China’s presence in the Western Hemisphere continues to be a hot topic. First, China is a growing trade partner for the majority of countries in the region, and for large number of countries their first or second trade partner. Second, the specter of China as global super power is becoming a growing concern, augmented now by President Trump’s “America First” rhetoric, which threatens a global vacuum.
But in Latin America and the Caribbean, flashy, expensive infrastructure projects —one of the major hallmarks of growing Chinese soft power around the world—have, despite many promises and some successes in Africa and Eurasia, universally failed to come to fruition. The Chinese financed trans-isthmus canal cutting through Nicaragua is dead in the water. The housing projects to be developed jointly by the Chinese and the Venezuelan government—then under President Hugo Chávez—are half built and largely uninhabitable. The train line running across South America from Peru’s Pacific coast to Brazil’s Atlantic coast is nowhere to be seen. And a less ambitious (though still daunting) rail project, bridging Colombia’s two coasts is, again, non-existent.
Indeed, China is a top five export partner for twelve Latin American countries (compared to only six in 2005) and a top five import partner for every Latin American country. Between 2007 and 2014, China loaned over $118 billion to Latin American countries. In isolation, this would seem to translate into a visible and influential presence in the Americas.
But comparatively, Latin America has received only a small fraction of the windfall from China’s growing global presence, even in terms of trade and loans. More, the empty Chinese infrastructure promises in Latin America are becoming real in other regions. In Africa and Eurasia, Chinese investment and loans dwarf Beijing’s economic activity in the Western Hemisphere. The Chinese government has lent Ethiopia over $380 billion (far surpassing the total loans for all of Latin America), and between 2010 and 2014 Chinese firms helped construct the first expressway in the country. A $3.2 billion, Beijing-backed railroad opened in Kenya in May. This summer, China opened its first military base in Africa—part of a major port construction project in Djibouti. In July, the Sri Lankan government signed a $1.2 billion deal with China to build a port in the south of the island nation. The list goes on. Across Eurasia and Africa, China continues to fund ambitious infrastructure projects with the ultimate goal of connecting the economies in these regions via land and sea.
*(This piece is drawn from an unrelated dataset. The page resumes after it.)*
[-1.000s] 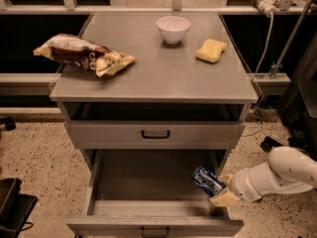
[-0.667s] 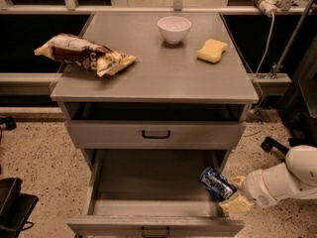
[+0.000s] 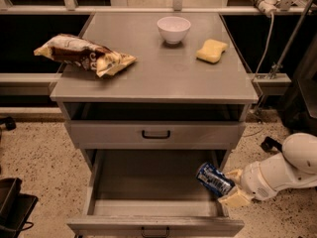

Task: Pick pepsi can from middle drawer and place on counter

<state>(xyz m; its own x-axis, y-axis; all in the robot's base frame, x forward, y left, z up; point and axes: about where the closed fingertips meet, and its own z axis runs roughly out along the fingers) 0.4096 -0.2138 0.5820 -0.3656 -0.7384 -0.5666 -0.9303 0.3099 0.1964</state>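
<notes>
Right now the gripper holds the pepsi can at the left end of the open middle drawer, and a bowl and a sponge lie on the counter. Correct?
Wrong side: in the camera view the gripper holds the pepsi can at the right end of the open middle drawer. The bowl and sponge do lie on the counter.

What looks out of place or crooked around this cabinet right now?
Two things. The can sits tilted, not upright, in the claw at the right edge of the open lower drawer. The snack bag hangs over the left edge of the counter. Nothing looks spilled or damaged.
</notes>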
In addition to the comparatively tiny economic attention China has given Latin America, Chinese-backed infrastructure projects in the hemisphere have universally failed to get off the ground. In 2013, Nicaraguan President Daniel Ortega announced a $40 billion canal funded by a Chinese firm. Four years later, construction has yet to begin. A combination of political turmoil in Brazil and lack of enthusiasm in Peru has stalled plans to build a coast-to-coast railway proposed by China. A “dry canal” linking Colombia’s two coasts—described as “quite advanced” by Colombian President Santos in 2011—is still in the planning phase.
Now, the region is finally catching on. The failure to deliver on these projects means that new projects, such as China’s agreement to invest $30 billion on infrastructure in Argentina (including $12.5 billion on two nuclear reactors) or Xi Jinping’s promise to invest $20 billion on Brazilian infrastructure, have started to be met with skepticism.
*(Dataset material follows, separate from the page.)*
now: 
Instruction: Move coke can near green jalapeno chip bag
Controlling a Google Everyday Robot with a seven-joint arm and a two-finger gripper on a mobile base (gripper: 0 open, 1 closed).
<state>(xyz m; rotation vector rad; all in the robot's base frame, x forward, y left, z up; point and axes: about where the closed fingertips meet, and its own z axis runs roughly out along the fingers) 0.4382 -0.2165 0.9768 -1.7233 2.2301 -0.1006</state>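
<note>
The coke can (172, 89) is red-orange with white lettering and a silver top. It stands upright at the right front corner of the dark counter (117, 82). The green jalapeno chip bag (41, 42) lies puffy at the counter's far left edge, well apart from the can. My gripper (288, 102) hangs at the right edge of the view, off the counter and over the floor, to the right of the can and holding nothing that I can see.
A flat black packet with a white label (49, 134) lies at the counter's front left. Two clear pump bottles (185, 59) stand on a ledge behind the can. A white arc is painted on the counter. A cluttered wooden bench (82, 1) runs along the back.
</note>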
There’s no clear explanation why Chinese infrastructure projects have failed in the Americas when they’ve succeeded elsewhere. It’s possible that the United States’ dominance in the hemisphere has scared China off, but that doesn’t make sense given the retreat started by the Obama administration and accelerated by the Trump administration—and the clear need for new and updated infrastructure in the region. More likely is that Beijing has decided to focus its ambitions on Eurasia and Africa, especially as China’s growth slows.
There is little doubt about the long term ambitions in China. But in the Western Hemisphere, despite the handwringing and alarmism, those ambitions have led—so far at least—to comparatively small change and broken promises.